A Polícia Militar alegou que o vídeo em que agentes do 9º Batalhão de Ações Especiais de Polícia (Baep), de São José do Rio Preto (SP), aparecem queimando uma cruz e fazendo uma saudação similar à nazista foi registrado durante uma cerimônia de encerramento de um treinamento noturno. A gravação foi retirada das redes sociais após a repercussão negativa.
Seria parte de um ritual simbólico, com a proposta de representar a superação de limites físicos e psicológicos enfrentados ao longo do curso. A corporação declarou ainda que, em nenhum momento, houve intenção de associar a cena a ideologias políticas, raciais ou religiosas.
O uso da cruz incendiada como forma de ritual ou mensagem tem um histórico carregado de violência e intimidação — sobretudo nos Estados Unidos, onde está diretamente associado ao grupo supremacista branco Ku Klux Klan.
A prática ficou amplamente conhecida a partir do século XX como ferramenta de terror da KKK, usada principalmente para intimidar negros e judeus. Era uma forma de espalhar medo e marcar territórios, especialmente durante a luta por direitos civis no sul dos EUA.
As origens dessa aberração são antigas. Na Escócia medieval, a chamada crann-tara — ou cruz de fogo — era usada como um sinal de convocação urgente, geralmente para guerra ou defesa do território.

Um mensageiro carregava uma cruz parcialmente queimada de aldeia em aldeia, convocando todos os membros do clã a se reunir.
A prática foi documentada em eventos reais como o levante jacobita de 1745, e até utilizada para mobilização militar no Canadá durante a Guerra de 1812. O escritor escocês Walter Scott popularizou a imagem em sua obra “A Dama do Lago”, de 1810.
No entanto, foi a partir da literatura e do cinema racistas dos EUA que o símbolo ganhou conotação violenta. O livro “Os Homens da Klan” (1905), de Thomas Dixon Jr., foi o primeiro a associar a cruz em chamas ao ideal daquela milícia.
A imagem foi depois eternizada no filme “Nascimento de uma Nação” (1915), de D.W. Griffith, que ajudou a revitalizar a KKK. Após a estreia do longa, um grupo liderado por William J. Simmons queimou uma cruz no topo da Stone Mountain, na Geórgia, marcando a fundação da nova fase da organização.
URGENTE: PM DE SP FAZ SAUDAÇÃO NAZ*STA
Recebo, estarrecida, a notícia de que um perfil oficial da PM de São Paulo publicou um vídeo no qual os policiais fazem um “ritual” com referências naz*stas.
No vídeo, os PMs fazem a saudação naz*sta em frente a uma cruz em chamas.… pic.twitter.com/fd7CRLGS0X
— ERIKA HILTON (@ErikakHilton) April 15, 2025
Nos EUA, a cruz em chamas foi usada repetidamente como ferramenta de intimidação — desde boicotes a movimentos pelos direitos civis, como o de Tallahassee em 1956, até ações de grupos de justiceiros contra greves de trabalhadores rurais na Califórnia dos anos 1930.
O Supremo Tribunal dos EUA, em 2003, chegou a discutir a legalidade disso no caso “Virginia v.

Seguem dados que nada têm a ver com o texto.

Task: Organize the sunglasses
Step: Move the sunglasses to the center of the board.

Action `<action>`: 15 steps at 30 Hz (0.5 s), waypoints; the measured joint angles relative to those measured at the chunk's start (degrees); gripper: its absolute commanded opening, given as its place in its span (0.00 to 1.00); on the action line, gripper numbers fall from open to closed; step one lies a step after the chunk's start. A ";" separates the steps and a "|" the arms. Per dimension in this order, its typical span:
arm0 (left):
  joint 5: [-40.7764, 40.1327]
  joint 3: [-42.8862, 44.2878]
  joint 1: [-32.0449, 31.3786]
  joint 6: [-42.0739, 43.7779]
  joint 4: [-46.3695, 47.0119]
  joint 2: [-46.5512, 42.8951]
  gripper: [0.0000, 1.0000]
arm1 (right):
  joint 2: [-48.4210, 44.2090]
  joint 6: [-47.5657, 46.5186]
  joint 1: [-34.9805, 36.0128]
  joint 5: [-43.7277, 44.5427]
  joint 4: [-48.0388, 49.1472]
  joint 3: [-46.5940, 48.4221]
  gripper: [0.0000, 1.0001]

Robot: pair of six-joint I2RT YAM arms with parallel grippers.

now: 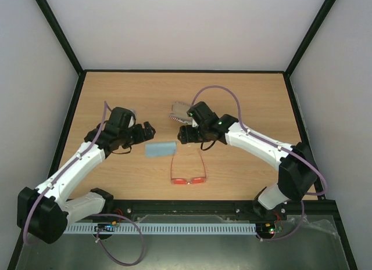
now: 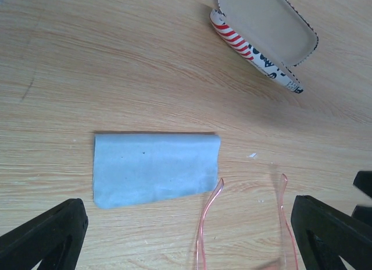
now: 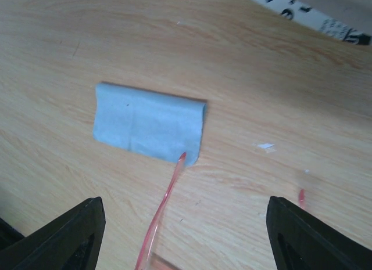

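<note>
Left claw [image 2: 189,212] wide and empty, right claw [image 3: 185,206] likewise, sunglasses [image 1: 188,180] unfolded, case [image 1: 179,110] half hidden by arm [image 1: 256,142]

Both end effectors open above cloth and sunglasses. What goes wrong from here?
1. One temple tip of the sunglasses touches the edge of the cloth; lifting either may drag the other.
2. The temples lie flat and spread; the right end effector might slip off or bend them.
3. The open case sits right beside that end effector and could get knocked.

Cloth [image 2: 154,168] crowds one temple tip of the sunglasses [image 1: 181,180]; case [image 2: 264,26] lies well apart.
</note>
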 measured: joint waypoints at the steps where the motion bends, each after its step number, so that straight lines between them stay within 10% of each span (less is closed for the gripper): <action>1: 0.59 0.00 0.33 0.09 0.04 0.31 0.99 | 0.20 0.02 -1.03 -0.57 0.00 0.00 0.79; 15: 6.19 11.96 3.63 -0.96 -8.83 10.36 0.99 | 0.61 2.69 -5.53 -7.80 -8.76 2.99 0.99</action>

Black”. A corte reconheceu que nem todo uso da cruz em chamas tem intuito de intimidação, mas afirmou que, em geral, a prática carrega um forte potencial de ameaça.
A queima de cruz em São José do Rio Preto, mesmo sem o objetivo declarado de intimidar, evoca imagens e significados históricos que não podem ser ignorados. A banalização de um símbolo tão carregado é perigosa, ainda mais quando reproduzida por agentes do Estado. Em tempos de radicalização política e discursos de ódio, rituais como esse não podem ser tratados como meros “exercícios de motivação”.